§ **REQUIREMENT**: Between the line containing "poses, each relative" and the line containing "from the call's" lies a run of lines; give that run again exactly, with both of those lines, and nothing else from the entries below.
[Opening AVAILABLE DATA section]
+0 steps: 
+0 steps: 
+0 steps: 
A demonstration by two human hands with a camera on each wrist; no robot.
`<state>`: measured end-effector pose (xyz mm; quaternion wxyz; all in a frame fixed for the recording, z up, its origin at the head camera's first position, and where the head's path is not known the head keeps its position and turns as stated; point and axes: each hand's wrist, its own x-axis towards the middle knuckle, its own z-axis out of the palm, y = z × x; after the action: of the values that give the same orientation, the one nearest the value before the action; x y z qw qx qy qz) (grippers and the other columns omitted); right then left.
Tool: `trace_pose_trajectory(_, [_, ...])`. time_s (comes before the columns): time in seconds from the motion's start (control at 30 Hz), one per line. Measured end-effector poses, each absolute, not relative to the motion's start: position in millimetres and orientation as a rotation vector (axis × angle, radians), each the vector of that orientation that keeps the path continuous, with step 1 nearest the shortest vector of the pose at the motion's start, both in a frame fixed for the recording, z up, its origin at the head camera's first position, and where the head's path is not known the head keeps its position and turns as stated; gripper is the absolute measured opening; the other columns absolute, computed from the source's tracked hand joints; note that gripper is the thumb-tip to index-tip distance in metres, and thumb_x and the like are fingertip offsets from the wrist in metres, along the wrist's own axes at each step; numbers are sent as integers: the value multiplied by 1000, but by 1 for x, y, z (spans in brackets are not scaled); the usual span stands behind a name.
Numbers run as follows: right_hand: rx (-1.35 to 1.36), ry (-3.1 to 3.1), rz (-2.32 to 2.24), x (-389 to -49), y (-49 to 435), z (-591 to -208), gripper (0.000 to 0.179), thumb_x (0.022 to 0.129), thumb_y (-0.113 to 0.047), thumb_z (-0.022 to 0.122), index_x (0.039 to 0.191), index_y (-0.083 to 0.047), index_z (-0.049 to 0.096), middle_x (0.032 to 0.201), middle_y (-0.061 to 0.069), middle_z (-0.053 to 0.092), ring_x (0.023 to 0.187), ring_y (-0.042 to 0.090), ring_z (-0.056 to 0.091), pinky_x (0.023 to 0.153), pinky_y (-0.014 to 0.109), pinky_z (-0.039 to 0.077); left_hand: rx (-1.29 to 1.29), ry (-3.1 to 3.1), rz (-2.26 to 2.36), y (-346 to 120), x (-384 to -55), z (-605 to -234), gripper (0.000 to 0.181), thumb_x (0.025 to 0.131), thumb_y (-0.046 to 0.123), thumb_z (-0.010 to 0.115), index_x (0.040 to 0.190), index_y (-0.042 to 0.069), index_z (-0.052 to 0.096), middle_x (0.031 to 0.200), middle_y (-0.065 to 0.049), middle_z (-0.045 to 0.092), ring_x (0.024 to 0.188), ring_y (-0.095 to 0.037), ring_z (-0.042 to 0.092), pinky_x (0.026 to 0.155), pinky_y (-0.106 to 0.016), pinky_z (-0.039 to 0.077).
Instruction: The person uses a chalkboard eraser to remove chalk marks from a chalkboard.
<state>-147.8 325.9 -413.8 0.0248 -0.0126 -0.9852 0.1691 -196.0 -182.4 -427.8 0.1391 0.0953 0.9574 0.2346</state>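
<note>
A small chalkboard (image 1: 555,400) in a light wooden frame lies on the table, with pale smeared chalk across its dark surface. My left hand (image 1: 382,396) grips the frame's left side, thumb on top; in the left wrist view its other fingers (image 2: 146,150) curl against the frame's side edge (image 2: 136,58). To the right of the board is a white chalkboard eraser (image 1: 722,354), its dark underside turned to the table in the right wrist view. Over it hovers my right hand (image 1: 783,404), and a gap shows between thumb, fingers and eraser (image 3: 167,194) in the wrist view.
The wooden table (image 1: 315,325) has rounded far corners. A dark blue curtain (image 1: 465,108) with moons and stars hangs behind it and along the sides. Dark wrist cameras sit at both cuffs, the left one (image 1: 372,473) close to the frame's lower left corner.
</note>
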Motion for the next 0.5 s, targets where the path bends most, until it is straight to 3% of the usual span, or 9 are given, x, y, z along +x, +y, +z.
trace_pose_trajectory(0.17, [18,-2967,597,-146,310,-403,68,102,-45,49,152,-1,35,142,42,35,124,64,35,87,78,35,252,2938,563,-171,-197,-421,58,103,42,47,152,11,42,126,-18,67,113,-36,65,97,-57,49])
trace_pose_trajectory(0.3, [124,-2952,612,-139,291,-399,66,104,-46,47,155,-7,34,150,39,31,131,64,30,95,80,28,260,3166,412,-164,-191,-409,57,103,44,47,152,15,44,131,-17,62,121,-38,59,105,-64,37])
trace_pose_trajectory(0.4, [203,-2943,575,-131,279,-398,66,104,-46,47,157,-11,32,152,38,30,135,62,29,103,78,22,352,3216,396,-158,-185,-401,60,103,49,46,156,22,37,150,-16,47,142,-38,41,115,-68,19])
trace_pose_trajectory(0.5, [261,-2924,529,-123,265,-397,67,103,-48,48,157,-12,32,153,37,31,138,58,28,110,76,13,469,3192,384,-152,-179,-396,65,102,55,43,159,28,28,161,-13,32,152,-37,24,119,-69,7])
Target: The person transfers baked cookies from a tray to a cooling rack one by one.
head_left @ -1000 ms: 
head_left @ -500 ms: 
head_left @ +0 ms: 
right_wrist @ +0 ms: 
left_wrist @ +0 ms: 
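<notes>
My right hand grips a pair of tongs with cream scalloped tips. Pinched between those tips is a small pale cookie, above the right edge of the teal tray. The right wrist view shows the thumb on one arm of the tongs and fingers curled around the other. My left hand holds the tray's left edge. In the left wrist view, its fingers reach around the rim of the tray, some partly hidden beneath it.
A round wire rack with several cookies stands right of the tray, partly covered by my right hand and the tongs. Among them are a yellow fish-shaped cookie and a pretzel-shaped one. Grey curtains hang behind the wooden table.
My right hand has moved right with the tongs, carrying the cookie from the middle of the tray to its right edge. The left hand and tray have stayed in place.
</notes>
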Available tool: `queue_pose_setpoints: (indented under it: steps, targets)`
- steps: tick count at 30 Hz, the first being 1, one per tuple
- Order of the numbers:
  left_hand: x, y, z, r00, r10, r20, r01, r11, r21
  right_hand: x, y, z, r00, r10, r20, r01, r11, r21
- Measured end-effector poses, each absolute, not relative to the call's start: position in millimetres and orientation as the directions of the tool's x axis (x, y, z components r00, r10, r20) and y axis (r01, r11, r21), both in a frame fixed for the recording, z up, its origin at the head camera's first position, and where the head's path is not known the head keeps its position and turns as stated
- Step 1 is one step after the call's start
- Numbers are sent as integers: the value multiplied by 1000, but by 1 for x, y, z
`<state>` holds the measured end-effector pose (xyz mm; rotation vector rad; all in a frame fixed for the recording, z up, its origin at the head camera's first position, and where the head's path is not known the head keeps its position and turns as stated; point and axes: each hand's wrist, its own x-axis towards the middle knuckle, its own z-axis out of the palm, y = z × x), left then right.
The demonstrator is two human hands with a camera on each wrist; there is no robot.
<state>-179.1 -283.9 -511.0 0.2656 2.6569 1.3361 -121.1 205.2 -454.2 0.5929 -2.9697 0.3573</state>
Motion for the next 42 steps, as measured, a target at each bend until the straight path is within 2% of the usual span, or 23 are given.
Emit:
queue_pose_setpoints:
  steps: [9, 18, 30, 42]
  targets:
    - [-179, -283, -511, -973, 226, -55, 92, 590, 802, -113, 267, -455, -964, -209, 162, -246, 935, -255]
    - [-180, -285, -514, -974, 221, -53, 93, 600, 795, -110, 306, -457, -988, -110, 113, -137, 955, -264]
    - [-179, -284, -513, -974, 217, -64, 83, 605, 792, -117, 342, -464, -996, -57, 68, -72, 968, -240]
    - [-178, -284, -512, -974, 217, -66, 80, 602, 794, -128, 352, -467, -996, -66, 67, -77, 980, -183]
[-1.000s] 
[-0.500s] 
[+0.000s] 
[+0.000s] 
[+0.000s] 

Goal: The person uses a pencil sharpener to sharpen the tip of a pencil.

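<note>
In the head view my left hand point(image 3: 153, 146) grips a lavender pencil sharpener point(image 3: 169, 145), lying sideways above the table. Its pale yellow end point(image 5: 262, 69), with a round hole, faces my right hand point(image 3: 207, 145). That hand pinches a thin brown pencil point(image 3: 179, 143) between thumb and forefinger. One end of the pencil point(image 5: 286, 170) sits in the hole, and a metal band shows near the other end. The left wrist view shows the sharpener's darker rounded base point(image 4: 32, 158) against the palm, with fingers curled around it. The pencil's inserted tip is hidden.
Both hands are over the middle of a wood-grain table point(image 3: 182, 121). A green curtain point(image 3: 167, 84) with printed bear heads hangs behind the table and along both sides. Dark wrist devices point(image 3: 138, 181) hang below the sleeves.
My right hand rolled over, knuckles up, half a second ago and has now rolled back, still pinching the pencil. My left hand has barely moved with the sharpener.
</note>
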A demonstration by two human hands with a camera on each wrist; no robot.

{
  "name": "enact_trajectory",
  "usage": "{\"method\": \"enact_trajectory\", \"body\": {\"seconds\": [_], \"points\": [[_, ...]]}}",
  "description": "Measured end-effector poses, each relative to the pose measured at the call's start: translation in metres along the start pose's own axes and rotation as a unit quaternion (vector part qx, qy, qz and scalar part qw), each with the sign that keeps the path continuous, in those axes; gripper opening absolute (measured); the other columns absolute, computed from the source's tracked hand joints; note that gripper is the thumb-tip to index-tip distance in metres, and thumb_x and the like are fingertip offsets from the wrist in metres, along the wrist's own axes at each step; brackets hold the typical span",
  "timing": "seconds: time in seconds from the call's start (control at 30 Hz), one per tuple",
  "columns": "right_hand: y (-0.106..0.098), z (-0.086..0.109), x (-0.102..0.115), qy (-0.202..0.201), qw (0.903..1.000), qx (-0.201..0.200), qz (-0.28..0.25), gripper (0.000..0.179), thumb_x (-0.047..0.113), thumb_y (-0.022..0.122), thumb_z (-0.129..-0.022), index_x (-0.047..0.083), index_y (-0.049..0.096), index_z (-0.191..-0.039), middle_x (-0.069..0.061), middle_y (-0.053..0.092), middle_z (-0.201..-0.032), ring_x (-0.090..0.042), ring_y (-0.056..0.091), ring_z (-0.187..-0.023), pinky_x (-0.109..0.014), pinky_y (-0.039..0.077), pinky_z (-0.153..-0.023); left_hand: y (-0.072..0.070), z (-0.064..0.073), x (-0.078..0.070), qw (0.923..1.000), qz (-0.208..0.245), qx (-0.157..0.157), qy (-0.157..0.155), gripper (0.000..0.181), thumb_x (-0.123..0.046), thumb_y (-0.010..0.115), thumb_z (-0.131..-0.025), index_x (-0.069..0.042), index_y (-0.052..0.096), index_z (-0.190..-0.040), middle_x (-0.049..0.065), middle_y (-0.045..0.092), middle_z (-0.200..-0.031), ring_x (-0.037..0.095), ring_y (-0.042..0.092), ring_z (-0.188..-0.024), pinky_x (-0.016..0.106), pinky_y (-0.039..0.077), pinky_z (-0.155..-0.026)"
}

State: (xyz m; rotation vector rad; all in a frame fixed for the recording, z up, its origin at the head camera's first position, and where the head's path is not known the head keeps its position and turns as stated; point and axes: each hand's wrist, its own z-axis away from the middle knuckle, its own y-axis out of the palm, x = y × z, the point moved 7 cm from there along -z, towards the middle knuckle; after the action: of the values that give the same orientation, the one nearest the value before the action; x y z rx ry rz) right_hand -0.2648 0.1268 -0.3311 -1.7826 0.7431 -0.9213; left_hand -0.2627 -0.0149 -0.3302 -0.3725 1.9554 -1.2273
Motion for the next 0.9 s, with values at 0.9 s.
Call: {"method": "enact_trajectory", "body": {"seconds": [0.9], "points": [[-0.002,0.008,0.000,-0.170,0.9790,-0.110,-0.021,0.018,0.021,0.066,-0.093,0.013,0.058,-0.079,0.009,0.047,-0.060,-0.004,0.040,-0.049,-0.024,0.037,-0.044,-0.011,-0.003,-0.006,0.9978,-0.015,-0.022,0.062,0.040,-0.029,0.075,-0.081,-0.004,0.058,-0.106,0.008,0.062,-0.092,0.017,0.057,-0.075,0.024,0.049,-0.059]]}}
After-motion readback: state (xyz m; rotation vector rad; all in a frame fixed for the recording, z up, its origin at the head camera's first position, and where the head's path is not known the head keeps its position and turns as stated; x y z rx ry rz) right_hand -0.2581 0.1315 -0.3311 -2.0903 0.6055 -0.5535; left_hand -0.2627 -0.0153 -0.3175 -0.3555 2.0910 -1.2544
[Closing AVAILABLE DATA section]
§ **WRITTEN RESPONSE**:
  "description": "Measured end-effector poses, each relative to the pose measured at the call's start: translation in metres along the start pose's own axes and rotation as a unit quaternion (vector part qx, qy, qz and scalar part qw), each with the sign that keeps the path continuous, in those axes; gripper opening absolute (measured); the other columns absolute, computed from the source's tracked hand joints; note that gripper is the thumb-tip to index-tip distance in metres, and thumb_x and the like are fingertip offsets from the wrist in metres, along the wrist's own axes at each step; brackets hold the typical span",
  "timing": "seconds: time in seconds from the call's start (control at 30 Hz), one per tuple",

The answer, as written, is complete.